→ Task instructions: In the data, extract each line that holds the string "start".

+++++

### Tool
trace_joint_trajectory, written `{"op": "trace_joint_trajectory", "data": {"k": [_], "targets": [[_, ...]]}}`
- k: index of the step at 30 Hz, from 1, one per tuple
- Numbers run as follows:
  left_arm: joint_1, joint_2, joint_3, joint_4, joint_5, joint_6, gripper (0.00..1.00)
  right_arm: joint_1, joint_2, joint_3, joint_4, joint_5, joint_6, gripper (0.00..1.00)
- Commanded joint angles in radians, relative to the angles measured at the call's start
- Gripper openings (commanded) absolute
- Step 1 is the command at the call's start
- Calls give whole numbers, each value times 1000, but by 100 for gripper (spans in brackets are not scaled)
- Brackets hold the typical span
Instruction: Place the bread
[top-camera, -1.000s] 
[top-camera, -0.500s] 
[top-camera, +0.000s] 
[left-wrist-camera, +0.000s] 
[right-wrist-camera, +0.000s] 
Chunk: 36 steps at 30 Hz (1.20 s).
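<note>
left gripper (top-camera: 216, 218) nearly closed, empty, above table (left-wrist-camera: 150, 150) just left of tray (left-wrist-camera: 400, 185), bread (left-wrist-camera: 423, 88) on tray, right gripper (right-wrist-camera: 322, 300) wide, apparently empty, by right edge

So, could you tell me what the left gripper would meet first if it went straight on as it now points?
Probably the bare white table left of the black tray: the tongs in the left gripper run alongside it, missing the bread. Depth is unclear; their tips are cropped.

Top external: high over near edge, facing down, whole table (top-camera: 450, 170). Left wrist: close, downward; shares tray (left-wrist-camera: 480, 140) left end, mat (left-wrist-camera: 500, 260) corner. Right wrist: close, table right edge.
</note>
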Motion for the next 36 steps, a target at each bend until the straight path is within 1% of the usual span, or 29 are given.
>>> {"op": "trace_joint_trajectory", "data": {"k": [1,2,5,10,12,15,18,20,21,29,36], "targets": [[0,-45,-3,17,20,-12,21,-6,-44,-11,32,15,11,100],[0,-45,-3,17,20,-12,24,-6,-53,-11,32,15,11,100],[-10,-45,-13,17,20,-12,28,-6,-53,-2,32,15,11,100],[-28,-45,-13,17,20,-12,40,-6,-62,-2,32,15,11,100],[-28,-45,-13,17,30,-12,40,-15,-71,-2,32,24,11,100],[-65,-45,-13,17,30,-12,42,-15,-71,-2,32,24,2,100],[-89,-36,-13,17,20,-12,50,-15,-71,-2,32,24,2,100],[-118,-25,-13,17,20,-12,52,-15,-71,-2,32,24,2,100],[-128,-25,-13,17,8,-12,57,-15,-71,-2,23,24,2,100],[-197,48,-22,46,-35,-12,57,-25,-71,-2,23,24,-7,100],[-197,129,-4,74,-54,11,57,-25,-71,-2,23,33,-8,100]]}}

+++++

→ Exercise result:
- Commanded joint angles in radians, relative to the angles measured at the call's start
- Step 1 is the command at the call's start

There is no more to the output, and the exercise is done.